▶ [Exercise aim]: Wherever a picture appears, skip it and retype the rest of the data exactly.

▶ [Source data]:
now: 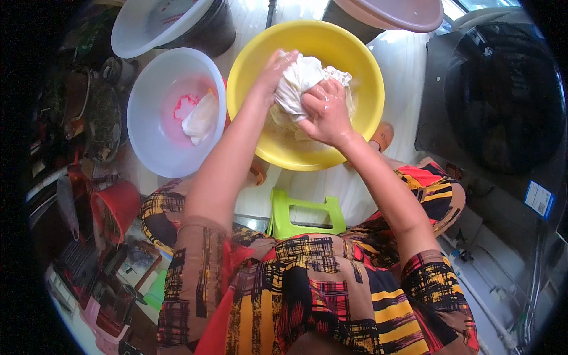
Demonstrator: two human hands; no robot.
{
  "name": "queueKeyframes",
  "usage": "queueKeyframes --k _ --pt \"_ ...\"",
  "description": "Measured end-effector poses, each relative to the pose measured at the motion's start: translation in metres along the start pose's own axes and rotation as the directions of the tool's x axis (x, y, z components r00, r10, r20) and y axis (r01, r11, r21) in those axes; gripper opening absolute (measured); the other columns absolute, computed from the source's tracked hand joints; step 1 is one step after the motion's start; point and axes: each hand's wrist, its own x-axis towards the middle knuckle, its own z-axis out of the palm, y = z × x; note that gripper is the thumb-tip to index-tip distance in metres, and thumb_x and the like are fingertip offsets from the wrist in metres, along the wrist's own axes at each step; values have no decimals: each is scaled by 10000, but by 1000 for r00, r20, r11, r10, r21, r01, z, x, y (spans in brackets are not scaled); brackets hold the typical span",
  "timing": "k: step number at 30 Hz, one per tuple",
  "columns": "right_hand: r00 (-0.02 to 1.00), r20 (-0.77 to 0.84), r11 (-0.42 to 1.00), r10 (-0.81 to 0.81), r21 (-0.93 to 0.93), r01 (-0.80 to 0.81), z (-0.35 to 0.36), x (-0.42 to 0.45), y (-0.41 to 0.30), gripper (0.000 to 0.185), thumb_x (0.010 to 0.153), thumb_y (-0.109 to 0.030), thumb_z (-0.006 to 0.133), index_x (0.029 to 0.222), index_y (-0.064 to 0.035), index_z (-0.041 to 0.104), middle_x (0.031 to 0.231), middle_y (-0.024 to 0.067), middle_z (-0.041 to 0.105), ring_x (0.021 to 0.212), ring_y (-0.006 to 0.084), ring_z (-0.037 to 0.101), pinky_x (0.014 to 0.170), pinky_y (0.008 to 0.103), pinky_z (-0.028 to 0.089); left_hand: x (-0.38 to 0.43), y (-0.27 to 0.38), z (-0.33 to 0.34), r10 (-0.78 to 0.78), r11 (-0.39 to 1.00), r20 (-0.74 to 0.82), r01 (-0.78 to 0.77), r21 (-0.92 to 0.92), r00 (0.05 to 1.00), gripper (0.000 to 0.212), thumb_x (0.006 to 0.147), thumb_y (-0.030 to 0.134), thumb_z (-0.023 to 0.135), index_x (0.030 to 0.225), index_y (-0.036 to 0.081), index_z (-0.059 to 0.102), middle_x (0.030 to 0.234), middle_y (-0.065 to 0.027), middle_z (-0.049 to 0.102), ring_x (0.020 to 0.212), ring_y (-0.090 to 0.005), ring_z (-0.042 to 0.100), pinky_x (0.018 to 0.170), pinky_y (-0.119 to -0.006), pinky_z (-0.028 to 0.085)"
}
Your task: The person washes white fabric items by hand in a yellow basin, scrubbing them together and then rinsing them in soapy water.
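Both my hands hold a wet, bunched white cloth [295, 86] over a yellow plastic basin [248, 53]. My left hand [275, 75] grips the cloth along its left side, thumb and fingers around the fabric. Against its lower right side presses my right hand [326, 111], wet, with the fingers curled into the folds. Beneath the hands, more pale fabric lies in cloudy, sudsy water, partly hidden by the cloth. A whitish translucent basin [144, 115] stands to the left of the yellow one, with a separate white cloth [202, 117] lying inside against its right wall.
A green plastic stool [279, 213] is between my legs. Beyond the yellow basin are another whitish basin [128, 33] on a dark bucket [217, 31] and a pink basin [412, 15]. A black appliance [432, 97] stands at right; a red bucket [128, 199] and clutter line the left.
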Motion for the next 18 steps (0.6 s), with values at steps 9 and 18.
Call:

▶ [Answer space]:
now: 
Demonstrator: two human hands; no robot.
{
  "name": "queueKeyframes",
  "usage": "queueKeyframes --k _ --pt \"_ ...\"",
  "description": "Measured end-effector poses, each relative to the pose measured at the motion's start: translation in metres along the start pose's own axes and rotation as the directions of the tool's x axis (x, y, z components r00, r10, r20) and y axis (r01, r11, r21) in those axes; gripper opening absolute (measured); the other columns absolute, computed from the source's tracked hand joints; step 1 is one step after the motion's start; point and axes: each hand's wrist, its own x-axis towards the middle knuckle, its own z-axis out of the palm, y = z × x; note that gripper is the thumb-tip to index-tip distance in metres, and thumb_x and the like are fingertip offsets from the wrist in metres, along the wrist's own axes at each step; values have no decimals: each is scaled by 10000, but by 1000 for r00, r20, r11, r10, r21, r01, z, x, y (spans in brackets are not scaled); brackets hold the typical span",
  "timing": "k: step number at 30 Hz, one per tuple",
  "columns": "right_hand: r00 (-0.02 to 1.00), r20 (-0.77 to 0.84), r11 (-0.42 to 1.00), r10 (-0.81 to 0.81), r21 (-0.93 to 0.93), r01 (-0.80 to 0.81), z (-0.35 to 0.36), x (-0.42 to 0.45), y (-0.41 to 0.30), gripper (0.000 to 0.185), thumb_x (0.010 to 0.153), thumb_y (-0.109 to 0.030), thumb_z (-0.006 to 0.133), index_x (0.029 to 0.222), index_y (-0.064 to 0.035), index_z (-0.041 to 0.104), middle_x (0.031 to 0.231), middle_y (-0.024 to 0.067), middle_z (-0.041 to 0.105), ring_x (0.021 to 0.212), ring_y (-0.006 to 0.084), ring_z (-0.037 to 0.101), pinky_x (0.014 to 0.170), pinky_y (0.008 to 0.103), pinky_z (-0.028 to 0.089); left_hand: x (-0.38 to 0.43), y (-0.27 to 0.38), z (-0.33 to 0.34), r10 (-0.78 to 0.78), r11 (-0.39 to 1.00), r20 (-0.74 to 0.82), r01 (-0.78 to 0.77), r21 (-0.92 to 0.92), r00 (0.05 to 1.00), gripper (0.000 to 0.212), thumb_x (0.006 to 0.147), thumb_y (-0.030 to 0.134), thumb_z (-0.023 to 0.135), index_x (0.030 to 0.225), index_y (-0.036 to 0.081), index_z (-0.059 to 0.102), middle_x (0.030 to 0.234), middle_y (-0.065 to 0.027), middle_z (-0.049 to 0.102), ring_x (0.020 to 0.212), ring_y (-0.090 to 0.005), ring_z (-0.042 to 0.100), pinky_x (0.018 to 0.170), pinky_y (-0.119 to -0.006), pinky_z (-0.028 to 0.085)"
}
Your task: The person washes white fabric items by hand in a yellow basin, scrubbing them together and then rinsing them in soapy water.
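Both my hands hold a wet, bunched white cloth [295, 86] over a yellow plastic basin [248, 53]. My left hand [275, 75] grips the cloth along its left side, thumb and fingers around the fabric. Against its lower right side presses my right hand [326, 111], wet, with the fingers curled into the folds. Beneath the hands, more pale fabric lies in cloudy, sudsy water, partly hidden by the cloth. A whitish translucent basin [144, 115] stands to the left of the yellow one, with a separate white cloth [202, 117] lying inside against its right wall.
A green plastic stool [279, 213] is between my legs. Beyond the yellow basin are another whitish basin [128, 33] on a dark bucket [217, 31] and a pink basin [412, 15]. A black appliance [432, 97] stands at right; a red bucket [128, 199] and clutter line the left.
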Motion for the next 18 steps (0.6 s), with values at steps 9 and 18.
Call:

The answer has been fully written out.